Campsites in Booker T. Washington National Monument

Reservations camping

Booker T. Washington National Monument Campgrounds

Booker T. Washington National Monument does not offer any camping facilities of its own. However, 25 minutes and 16.3 miles away from the monument is Smith Mountain Lake State Park. The park provides 14 RV campsites. All sites are standard electric and accommodate 6 people at a time. The maximum RV length allowed here is 70 feet and most campsites are back-in while some are also pull-through. Reservations can be made in advance online.

Booker T. Washington National Monument does have a nice picnic area in a wooded setting.
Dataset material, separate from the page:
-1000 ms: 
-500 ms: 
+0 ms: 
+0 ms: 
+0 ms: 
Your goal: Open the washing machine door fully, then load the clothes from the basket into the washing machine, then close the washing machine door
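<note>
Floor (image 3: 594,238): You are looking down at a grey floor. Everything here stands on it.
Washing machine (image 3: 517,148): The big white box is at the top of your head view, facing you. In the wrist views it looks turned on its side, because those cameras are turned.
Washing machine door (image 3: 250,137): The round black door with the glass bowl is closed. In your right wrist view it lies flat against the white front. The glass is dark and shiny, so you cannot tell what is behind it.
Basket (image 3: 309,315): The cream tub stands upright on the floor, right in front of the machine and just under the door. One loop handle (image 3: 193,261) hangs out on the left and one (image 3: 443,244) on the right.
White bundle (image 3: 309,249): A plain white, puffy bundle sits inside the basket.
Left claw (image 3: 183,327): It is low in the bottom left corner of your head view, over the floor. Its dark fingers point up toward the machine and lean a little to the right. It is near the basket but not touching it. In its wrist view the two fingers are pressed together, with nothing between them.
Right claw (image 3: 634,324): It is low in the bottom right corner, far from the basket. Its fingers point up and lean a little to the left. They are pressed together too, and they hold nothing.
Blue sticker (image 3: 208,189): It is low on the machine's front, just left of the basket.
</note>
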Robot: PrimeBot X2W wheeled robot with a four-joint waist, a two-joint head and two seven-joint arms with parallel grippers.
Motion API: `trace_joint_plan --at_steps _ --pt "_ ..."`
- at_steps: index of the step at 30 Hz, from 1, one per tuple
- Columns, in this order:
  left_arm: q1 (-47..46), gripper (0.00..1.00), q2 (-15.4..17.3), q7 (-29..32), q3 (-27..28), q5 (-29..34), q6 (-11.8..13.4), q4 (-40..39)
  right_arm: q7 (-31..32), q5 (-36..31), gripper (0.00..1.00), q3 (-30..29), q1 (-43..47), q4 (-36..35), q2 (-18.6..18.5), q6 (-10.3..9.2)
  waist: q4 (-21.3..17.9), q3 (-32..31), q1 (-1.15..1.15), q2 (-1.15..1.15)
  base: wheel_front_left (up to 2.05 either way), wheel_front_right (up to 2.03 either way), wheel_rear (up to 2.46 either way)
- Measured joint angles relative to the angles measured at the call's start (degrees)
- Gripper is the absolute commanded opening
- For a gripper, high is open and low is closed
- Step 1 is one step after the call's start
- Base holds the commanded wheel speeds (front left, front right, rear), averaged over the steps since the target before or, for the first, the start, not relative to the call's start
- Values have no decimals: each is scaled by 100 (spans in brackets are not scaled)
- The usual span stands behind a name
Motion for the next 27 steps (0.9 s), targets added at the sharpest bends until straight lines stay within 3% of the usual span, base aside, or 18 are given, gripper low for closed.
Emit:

The area includes amenities such as picnic tables, water fountains, charcoal grills, and trash cans. Restrooms are located at the visitor center.

First-come first-served

Alternate camping

Seasonal activities in Booker T. Washington National Monument

Spring

Jack-O-Lantern Branch Heritage Trail

After seeing the monuments and the buildings, you can also walk the path where young Washington and the rest of the slaves used to work every day. The Jack-o-Lantern Branch Heritage trail is 1.5 miles long and takes visitors on a meandering walk across fields and forests.

You can get the trail guide from the visitor center and follow the trail while taking in the scenery. The nature trail follows the Gills Creek, into the wooded area, and allows you to enjoy the natural serenity around you.

Summer

Ranger-guided Walking Tours

Ranger-guided tours for at least a group of 10 are offered at the monument. Keep in mind that reservations are required to participate in these tours. These walking tours normally last somewhere between half an hour to an hour and there is a 10-minute introductory video in the auditorium.

There’s also a junior ranger program offered at the park for the kids during the summer. It includes numerous interesting things for the kids, making sure they have a fun trip as well as an educational one. The junior rangers get to explore the birthplace of Washington, hike the Jack-o-lantern Branch heritage Trail, visit the farm area, learn about tobacco, and learn all about the Tuskegee Institute, and the Civil War.

Plantation Trail

The plantation trail at the Booker T. Washington National Monument is a quarter-mile loop that runs through the historic area. When on this trail, the visitors find themselves walking past the reconstructed farm buildings depicting 19th-century architecture.

These buildings have been preserved and renovated in a manner that has left them quite similar to the ones that used to exist in Burroughs Plantation originally. Interestingly, these buildings aren’t just there to take you back in time, but also provide some fun and entertainment with plenty of activities for both adults and children to enjoy.

Fall

Eastern National Bookstore

If you are a reader through and through then you’d love the bookstore at the visitor center. The store stocks titles for both adults and young readers on Booker T. Washington and makes sure he remains alive in the pages of history.

There are books on the traditions of the 19th century, African American History and many other interesting topics. This bookstore belongs to a non-profit association that backs up the interpretive, publication, and research activities at the monument.

Farm and Garden Area

A historic plantation without farm animals wouldn't be very authentic, now would it?

After you have visited the buildings and learned about 18th-19th century American history, make sure you head towards the farm area and say hello to the pigs, sheep, chickens, and horses. You'll also get to learn about the historic breed of animals that were farmed here during Washington’s time.

The garden area at the monument is just as fascinating a place to visit. You can learn gardening techniques applied by the slaves and owners of the farm that helped manage these huge plantations.

Winter

Visitor Center

The visitor center at Booker T. Washington National Monument sets the right tone for the rest of the trip by informing and educating the vacationers beforehand and building up their fascination.

There are exhibits and audio-visual presentations that will take you back in time and just for a fraction of a moment, give you a glimpse into what life was like for the enslaved people in this region. There’s also an area where you can purchase items related to African American history.